Open WebUI + Ollama with Azure Kubernetes Service & Ingress TLS

Open WebUI is a fork of LibreChat, an open source AI chat platform that we have extensively discussed on our blog and integrated on behalf of clients. Where LibreChat integrates with any well-known remote or local AI service on the market, Open WebUI is focused on integration with Ollama — one of the easiest ways to run & serve AI models locally on your own server or cluster. In fact, Open WebUI was formerly known as Ollama WebUI but changed its name, because it is developed by a separate team from Ollama.
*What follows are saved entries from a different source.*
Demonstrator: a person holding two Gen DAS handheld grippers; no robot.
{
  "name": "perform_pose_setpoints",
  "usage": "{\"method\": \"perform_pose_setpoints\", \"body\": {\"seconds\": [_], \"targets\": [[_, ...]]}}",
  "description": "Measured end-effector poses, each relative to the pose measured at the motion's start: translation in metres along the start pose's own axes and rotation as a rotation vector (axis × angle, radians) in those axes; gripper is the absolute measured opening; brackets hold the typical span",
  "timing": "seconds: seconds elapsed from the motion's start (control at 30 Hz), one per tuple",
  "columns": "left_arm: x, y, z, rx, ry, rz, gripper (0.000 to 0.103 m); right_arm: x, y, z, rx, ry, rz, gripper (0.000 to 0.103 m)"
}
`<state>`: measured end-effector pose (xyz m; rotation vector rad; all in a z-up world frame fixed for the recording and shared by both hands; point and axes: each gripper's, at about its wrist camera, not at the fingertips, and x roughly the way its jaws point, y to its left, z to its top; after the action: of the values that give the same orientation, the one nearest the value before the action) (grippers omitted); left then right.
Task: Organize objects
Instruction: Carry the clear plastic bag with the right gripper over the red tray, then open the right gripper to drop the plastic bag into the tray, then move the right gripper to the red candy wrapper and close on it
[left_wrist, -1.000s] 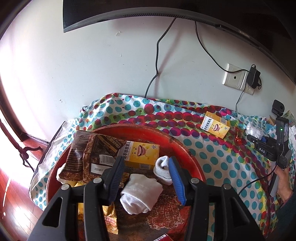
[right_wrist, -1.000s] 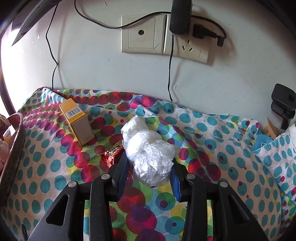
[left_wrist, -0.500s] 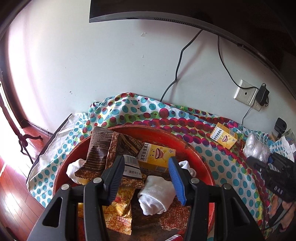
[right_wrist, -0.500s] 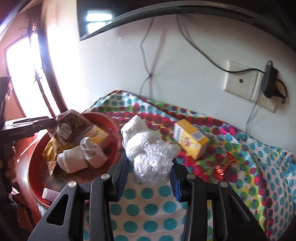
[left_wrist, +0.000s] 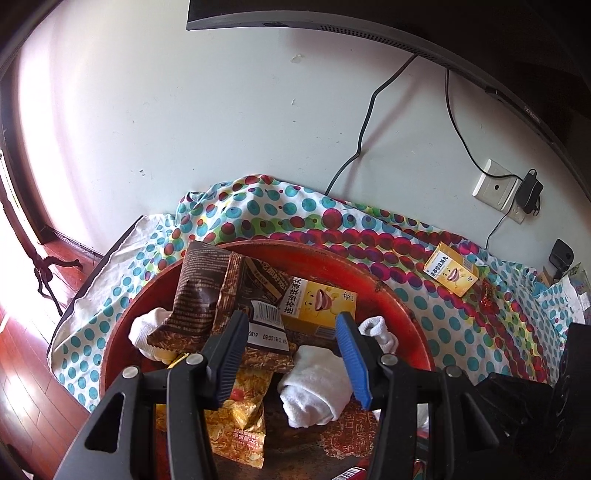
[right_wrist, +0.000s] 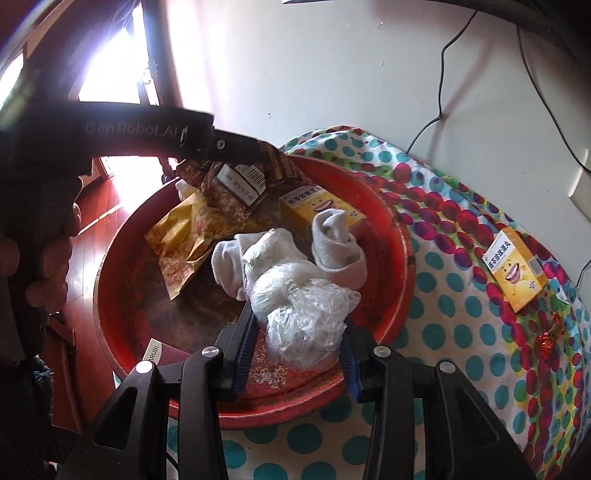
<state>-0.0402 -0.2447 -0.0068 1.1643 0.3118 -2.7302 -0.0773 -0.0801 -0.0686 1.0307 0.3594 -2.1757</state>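
Note:
My right gripper (right_wrist: 299, 354) is shut on a crumpled clear plastic bag (right_wrist: 303, 306), which hangs over the near part of the red basin (right_wrist: 399, 236). In the basin lie rolled white socks (right_wrist: 340, 247), a yellow box (right_wrist: 321, 203), brown snack packets (left_wrist: 207, 295) and a yellow snack packet (right_wrist: 181, 240). My left gripper (left_wrist: 290, 354) hovers open over the same red basin (left_wrist: 391, 288), above a white sock roll (left_wrist: 314, 384), gripping nothing. A second yellow box (right_wrist: 515, 273) and a red candy wrapper (right_wrist: 550, 334) lie on the dotted cloth (right_wrist: 443, 332) to the right.
A hand (right_wrist: 48, 258) holds the left tool's black handle (right_wrist: 147, 133) at the basin's far left. The white wall (left_wrist: 221, 129) stands close behind, with a socket and charger (left_wrist: 517, 192), hanging cables and a monitor's lower edge (left_wrist: 332, 18). The wooden floor (left_wrist: 22, 369) drops away left of the table.
The right gripper has swung left with the plastic bag, from over the dotted cloth to over the red basin. The left gripper drifted slightly and stays open.

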Motion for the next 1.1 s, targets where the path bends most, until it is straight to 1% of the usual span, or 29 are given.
{"method": "perform_pose_setpoints", "body": {"seconds": [0.17,0.37,0.43,0.47,0.5,0.57,0.6,0.67,0.73,0.8,0.93,1.0,1.1], "targets": [[0.004,-0.002,-0.001,0.000,0.010,-0.005,0.050,0.014,0.006,-0.003,-0.021,0.052,0.007,0.039],[0.006,-0.003,-0.002,0.004,0.016,-0.006,0.050,0.022,0.008,-0.003,-0.029,0.061,0.007,0.044],[0.006,-0.004,-0.002,0.004,0.017,-0.003,0.050,0.021,0.007,-0.003,-0.023,0.050,0.008,0.053],[0.007,-0.003,-0.002,0.003,0.017,-0.004,0.050,0.019,0.006,-0.003,-0.016,0.042,0.006,0.063],[0.007,-0.004,-0.002,0.005,0.019,-0.005,0.050,0.017,0.004,-0.003,-0.007,0.029,0.000,0.067],[0.008,-0.005,-0.003,0.008,0.022,0.001,0.050,0.008,-0.001,-0.002,0.005,-0.016,-0.017,0.067],[0.009,-0.005,-0.003,0.009,0.024,0.000,0.050,0.002,-0.006,-0.002,0.011,-0.038,-0.041,0.067],[0.009,-0.007,-0.003,0.012,0.024,-0.005,0.050,-0.011,-0.020,-0.005,0.031,-0.079,-0.076,0.067],[0.010,-0.010,-0.004,0.016,0.026,-0.009,0.050,-0.021,-0.041,-0.010,0.070,-0.092,-0.116,0.067],[0.011,-0.013,-0.004,0.024,0.026,-0.016,0.050,-0.030,-0.066,-0.018,0.125,-0.093,-0.157,0.067],[0.013,-0.025,-0.006,0.048,0.031,-0.029,0.050,-0.042,-0.122,-0.039,0.237,-0.087,-0.280,0.067],[0.015,-0.032,-0.007,0.067,0.035,-0.029,0.050,-0.045,-0.151,-0.049,0.304,-0.079,-0.326,0.066],[0.017,-0.042,-0.010,0.087,0.042,-0.052,0.050,-0.044,-0.186,-0.063,0.388,-0.062,-0.381,0.064]]}}
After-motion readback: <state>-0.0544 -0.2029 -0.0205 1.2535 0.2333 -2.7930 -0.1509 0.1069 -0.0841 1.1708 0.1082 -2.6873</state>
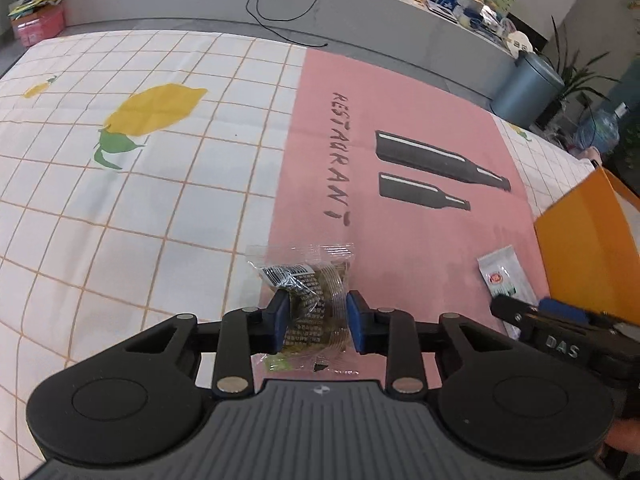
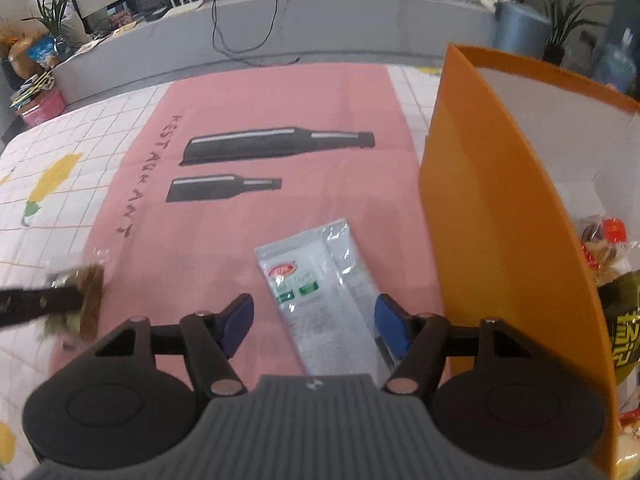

There is growing interest in deploying local AI solutions such as Open WebUI + Ollama using Kubernetes, to facilitate scalability beyond a single server (a use case that is easily fulfiled by Docker Compose) and to consolidate the infrastructure with other apps which might use the local inference cluster.

This article describes a basic, production ready Open WebUI + Ollama deployment using AKS, Azure’s managed Kubernetes service. There are some Kubernetes resource types and objects pertaining to cert-manager and ingress-nginx that we have to add to the bare cluster, in order to access the Open WebUI service securely.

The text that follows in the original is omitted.